A Roadmap for Implementation - Part I: Oral Health Provisions in Health Reform

The first of two white papers on the oral health provisions in the Patient Protection and Affordable Care Act (ACA), A Roadmap for Implementation, Part I: Oral Health Provisions in Health Reform focuses on the oral health promotion provisions in the new law, describes why they are needed and provides recommendations on how to move them from vision to reality.

A companion piece, A Roadmap for Implementation, Part II: Dental Care Provisions in Health Reform has been developed to similarly address the provisions concerning access and coverage, clarifying why dental care and dental coverage are important, how Medicaid, CHIPRA, and ACA work together to provide extensive dental coverage for children, and how ACA impacts the dental safety net and workforce in states.

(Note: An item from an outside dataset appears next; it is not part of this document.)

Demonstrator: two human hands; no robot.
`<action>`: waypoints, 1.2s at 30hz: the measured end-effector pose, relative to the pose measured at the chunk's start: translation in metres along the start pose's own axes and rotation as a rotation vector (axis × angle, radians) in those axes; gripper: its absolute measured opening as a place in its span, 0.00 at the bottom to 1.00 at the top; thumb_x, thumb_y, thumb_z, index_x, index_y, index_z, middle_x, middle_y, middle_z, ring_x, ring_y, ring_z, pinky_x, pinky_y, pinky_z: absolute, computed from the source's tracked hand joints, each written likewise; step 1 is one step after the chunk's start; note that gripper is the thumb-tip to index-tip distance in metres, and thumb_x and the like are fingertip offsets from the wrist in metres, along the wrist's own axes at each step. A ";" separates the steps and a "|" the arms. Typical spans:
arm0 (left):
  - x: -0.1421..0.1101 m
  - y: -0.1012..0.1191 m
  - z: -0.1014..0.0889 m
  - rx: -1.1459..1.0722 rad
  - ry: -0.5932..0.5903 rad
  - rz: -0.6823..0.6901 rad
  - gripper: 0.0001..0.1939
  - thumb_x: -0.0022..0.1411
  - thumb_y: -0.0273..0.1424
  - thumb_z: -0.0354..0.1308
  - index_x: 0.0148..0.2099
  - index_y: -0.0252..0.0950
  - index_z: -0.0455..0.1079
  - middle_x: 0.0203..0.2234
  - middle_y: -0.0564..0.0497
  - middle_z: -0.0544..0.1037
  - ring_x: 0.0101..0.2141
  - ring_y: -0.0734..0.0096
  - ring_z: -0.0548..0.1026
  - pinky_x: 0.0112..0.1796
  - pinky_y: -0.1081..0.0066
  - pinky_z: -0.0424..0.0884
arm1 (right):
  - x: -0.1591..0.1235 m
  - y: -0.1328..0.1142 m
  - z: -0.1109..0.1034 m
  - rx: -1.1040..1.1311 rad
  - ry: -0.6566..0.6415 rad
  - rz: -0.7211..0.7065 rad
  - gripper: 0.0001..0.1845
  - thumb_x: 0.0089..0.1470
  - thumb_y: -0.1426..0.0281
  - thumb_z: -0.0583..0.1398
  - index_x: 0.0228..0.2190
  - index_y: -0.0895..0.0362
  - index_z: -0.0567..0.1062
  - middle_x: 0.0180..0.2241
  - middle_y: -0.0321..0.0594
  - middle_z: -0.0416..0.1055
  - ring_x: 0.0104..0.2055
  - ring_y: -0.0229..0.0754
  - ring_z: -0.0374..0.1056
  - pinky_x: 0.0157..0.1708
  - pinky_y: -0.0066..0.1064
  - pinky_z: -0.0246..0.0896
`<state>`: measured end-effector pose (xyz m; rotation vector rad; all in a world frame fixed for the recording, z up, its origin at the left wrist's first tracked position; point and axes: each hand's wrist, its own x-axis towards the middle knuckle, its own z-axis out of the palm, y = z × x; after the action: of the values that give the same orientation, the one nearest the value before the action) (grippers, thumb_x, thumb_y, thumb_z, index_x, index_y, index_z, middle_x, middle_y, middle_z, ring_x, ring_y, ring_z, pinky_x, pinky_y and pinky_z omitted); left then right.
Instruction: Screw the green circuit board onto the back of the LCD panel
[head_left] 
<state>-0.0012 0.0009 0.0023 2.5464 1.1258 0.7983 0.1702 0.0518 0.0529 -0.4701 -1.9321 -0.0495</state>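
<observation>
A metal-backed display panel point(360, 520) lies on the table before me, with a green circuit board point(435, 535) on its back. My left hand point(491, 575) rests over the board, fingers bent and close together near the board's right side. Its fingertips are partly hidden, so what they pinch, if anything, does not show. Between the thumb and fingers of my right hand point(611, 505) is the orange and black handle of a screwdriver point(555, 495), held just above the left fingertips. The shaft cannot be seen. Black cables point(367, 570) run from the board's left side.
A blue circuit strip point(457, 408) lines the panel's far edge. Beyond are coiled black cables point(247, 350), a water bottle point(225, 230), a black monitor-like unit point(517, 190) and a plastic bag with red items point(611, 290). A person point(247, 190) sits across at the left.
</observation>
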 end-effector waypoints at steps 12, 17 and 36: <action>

Congress ensured that dental care for children was fully integrated throughout ACA. However, the challenge now is to ensure that the numerous oral health provisions are sufficiently prioritized, supported, implemented, and evaluated so that the promise they hold can be transformed into improved oral health for all.

ACA references to oral health and dental care are not a loose potpourri of independent provisions but a coherent, fully integrated “systems fix” to a solvable health problem. The potential benefits are manifold: better health at lower cost; greater health equity; enhanced capacity for millions of children to grow, eat, play, and learn; improved general health throughout the lifespan; and –as adults – improved employability and productivity, lower costs to the US military for remedial care of inductees, and potential reductions in premature births. While this vision of the future is possible, it is only attainable if each of the oral health provisions is fully funded and implemented, if all of the provisions are effectively linked together, and if the totality of provisions is supported and subjected to ongoing oversight.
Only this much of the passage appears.